[About this task] Set down, exactly as written, the lines from the top of the data to the line that holds "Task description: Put", and omit the pictures.

[Information shown]
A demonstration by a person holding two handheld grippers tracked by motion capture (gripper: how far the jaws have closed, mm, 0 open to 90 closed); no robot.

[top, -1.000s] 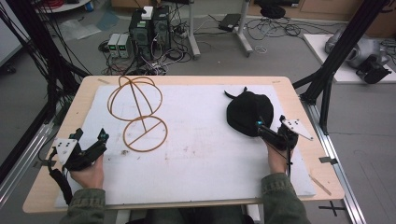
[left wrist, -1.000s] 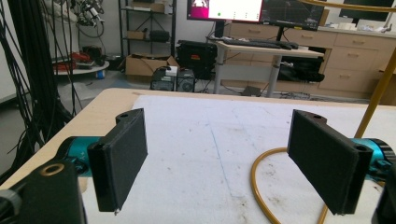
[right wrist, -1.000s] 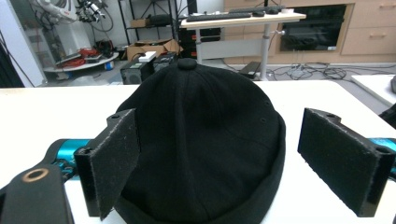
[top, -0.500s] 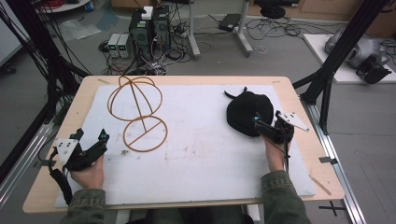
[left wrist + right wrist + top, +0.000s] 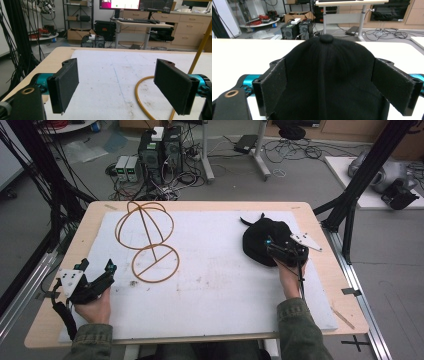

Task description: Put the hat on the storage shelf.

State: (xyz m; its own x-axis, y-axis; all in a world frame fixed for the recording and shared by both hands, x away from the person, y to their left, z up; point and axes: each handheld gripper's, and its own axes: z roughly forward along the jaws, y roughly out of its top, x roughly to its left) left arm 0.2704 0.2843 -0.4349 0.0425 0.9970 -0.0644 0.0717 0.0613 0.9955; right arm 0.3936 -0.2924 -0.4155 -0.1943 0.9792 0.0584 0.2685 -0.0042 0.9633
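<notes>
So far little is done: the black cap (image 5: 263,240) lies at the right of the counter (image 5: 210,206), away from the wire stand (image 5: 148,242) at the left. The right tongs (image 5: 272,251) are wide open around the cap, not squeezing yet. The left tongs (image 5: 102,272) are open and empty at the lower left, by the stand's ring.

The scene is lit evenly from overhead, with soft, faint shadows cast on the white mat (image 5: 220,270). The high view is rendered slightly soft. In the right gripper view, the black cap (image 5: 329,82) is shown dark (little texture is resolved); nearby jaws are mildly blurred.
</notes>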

[Task response]
A demonstration by a person holding two handheld grippers tracked by motion capture (gripper: how far the jaws have closed, mm, 0 open to 90 closed); no robot.

[top, -1.000s] 
[left wrist, -1.000s] 
[right wrist, -1.000s] 
[top, -0.500s] 
[left wrist + right wrist + top, +0.000s] 

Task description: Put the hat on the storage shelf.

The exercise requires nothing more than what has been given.